Pierre Hazan was a Senior Fellow at the United States Institute of Peace (Washington DC, 2006) and a Fellow at Harvard Law School (2005). Prior to that, he was a UN correspondent in Geneva with the French newspaper Libération and with the Swiss daily Le Temps. In this position, he has covered many international crises and conflicts including those in the Balkans, in the Great Lakes region of Africa, in the Middle East and others. Pierre Hazan is a Swiss national, he is married and has four children.

===Raymond Kendall===
Raymond Kendall: Honorary Secretary General of Interpol, born October 1933 at Canterbury, Kent, United Kingdom; educated at grammar school and Exeter College, Oxford 1953 to 1956; Master of Arts Degree in modern languages; military service in Royal Air Force 1951 to 1953 principally during emergency in Malaya
Colonial police in Uganda from 1956 to 1962; Metropolitan Police New Scotland Yard 1962 to 1986 essentially in Special Branch terminating with rank of Deputy Assistant Commissioner; Secretary General of Interpol 1985 to 2000 when he retired; President of European Union Anti Fraud Office beginning 2000' holder of Queen's Police Medal and Chevalier of Legion d'Honneur (France); connected with activities of non-governmental organisations in drugs and security fields.

===Nuala O'Loan===
Baroness Nuala O’Loan is a member of the UK House of Lords. She is Ireland's Roving Ambassador for Conflict Resolution and Special Envoy to Timor Leste and for UNSCR 1325, Women, Peace and Security. She was a member of the International Group for Dialogue and Peace in the Basque Country. She chaired a Formal Investigation into Human Rights in England and Wales for the UK Equality and Human Rights Commission in 2009, and conducted a review in 2010, for the UK Home Office, of allegations of abuse against UKBA staff. From 2000 – November 2007 she was the Police Ombudsman for Northern Ireland, responsible for the investigation of all complaints of criminal and non-criminal misconduct against the police, and of other matters involving possible police wrongdoing not the subject matter of complaint. Baroness Nuala O’Loan is a qualified solicitor and held the Jean Monnet Chair in European Law at the University of Ulster.

She has held office as Chair of the Northern Ireland Consumer Committee for Electricity, and as a member of the Commission for Racial Equality's Formal Investigation into Racism in Policing in England and Wales, the Police Authority for Northern Ireland, the Northern Health and Social Services Board; the General Consumer Council for Northern Ireland, and a Legal Expert Member of the European Commission's Consumers Consultative Council. For seven years, Baroness O’Loan was also a custody visitor to police stations.

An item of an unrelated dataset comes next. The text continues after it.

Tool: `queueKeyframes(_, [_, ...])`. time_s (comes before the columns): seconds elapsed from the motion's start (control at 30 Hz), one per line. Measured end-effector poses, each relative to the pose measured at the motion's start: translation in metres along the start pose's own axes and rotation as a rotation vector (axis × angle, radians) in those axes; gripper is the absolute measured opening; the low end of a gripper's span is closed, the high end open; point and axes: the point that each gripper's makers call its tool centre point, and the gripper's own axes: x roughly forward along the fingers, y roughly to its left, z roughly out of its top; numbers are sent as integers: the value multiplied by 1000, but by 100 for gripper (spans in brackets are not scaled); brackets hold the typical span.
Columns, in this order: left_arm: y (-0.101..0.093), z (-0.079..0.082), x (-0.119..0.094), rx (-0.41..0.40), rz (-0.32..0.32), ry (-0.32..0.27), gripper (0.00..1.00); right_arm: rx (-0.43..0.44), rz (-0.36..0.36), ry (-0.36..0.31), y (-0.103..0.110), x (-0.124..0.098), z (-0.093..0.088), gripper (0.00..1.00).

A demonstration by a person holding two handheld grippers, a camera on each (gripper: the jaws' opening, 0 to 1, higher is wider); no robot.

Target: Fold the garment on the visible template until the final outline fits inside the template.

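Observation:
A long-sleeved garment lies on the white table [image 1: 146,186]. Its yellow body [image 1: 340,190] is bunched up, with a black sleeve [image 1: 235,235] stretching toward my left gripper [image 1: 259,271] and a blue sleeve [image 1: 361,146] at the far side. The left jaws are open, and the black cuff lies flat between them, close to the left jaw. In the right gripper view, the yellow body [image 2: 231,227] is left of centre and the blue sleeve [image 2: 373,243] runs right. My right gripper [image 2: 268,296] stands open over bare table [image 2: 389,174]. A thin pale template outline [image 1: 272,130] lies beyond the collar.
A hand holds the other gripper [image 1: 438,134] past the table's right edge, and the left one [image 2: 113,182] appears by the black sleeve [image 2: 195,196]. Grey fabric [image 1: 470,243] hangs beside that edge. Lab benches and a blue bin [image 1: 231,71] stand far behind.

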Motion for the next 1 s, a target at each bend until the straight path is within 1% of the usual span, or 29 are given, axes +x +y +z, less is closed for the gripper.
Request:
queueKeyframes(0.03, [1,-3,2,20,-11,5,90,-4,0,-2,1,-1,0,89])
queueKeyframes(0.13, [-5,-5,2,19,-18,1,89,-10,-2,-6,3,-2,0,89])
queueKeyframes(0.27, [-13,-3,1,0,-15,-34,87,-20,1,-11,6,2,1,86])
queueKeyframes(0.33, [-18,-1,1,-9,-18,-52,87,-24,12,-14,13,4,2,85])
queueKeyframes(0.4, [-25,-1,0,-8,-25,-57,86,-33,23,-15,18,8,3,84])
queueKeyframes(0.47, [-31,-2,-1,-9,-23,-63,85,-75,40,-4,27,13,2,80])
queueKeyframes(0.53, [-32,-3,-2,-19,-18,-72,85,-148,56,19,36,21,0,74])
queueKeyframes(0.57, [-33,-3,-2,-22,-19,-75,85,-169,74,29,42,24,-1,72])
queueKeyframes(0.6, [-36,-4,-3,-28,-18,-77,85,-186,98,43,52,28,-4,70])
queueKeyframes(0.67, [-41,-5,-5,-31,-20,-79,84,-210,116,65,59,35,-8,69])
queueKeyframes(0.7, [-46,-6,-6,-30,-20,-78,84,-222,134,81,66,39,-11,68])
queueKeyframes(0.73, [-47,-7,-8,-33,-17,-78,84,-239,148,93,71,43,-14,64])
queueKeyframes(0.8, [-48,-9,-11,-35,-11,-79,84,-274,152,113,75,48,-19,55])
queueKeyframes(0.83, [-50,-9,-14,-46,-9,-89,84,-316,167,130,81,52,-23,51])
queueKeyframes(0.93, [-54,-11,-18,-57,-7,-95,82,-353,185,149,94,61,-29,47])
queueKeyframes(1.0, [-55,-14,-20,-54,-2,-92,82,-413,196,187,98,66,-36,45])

She has produced more than 70 articles and other publications, and acted in an advisory capacity to government agencies responsible for policing and police accountability, in India, Brazil, Indonesia South Africa, Malaysia, USA, Canada, Finland, The Netherlands, Macedonia, Romania, The Republic of Ireland, Portugal and throughout the United Kingdom. She has received honorary degrees of LL.D from the University of Ulster, the University of Ireland Maynooth, the Higher Education and Technical Awards Council, Ireland, and from Queen's University Belfast.

===Alberto Spektorowski===
Alberto Spektorowski is senior lecturer in political science at Tel Aviv University. Born in 1952, he was member of the strategic group created by former Israel Foreign affairs Minister Shlomo Ben-Ami, during the Camp David negotiations in 2000.

He has also taught at Columbia University (New York) the University of Wisconsin (Madison, USA), the Interdisciplinary College de Herztlia (Israel) and at the Hebrew University of Jerusalem.

He is a member of Israeli-Palestinian Civil Society Committee for Ceasefire.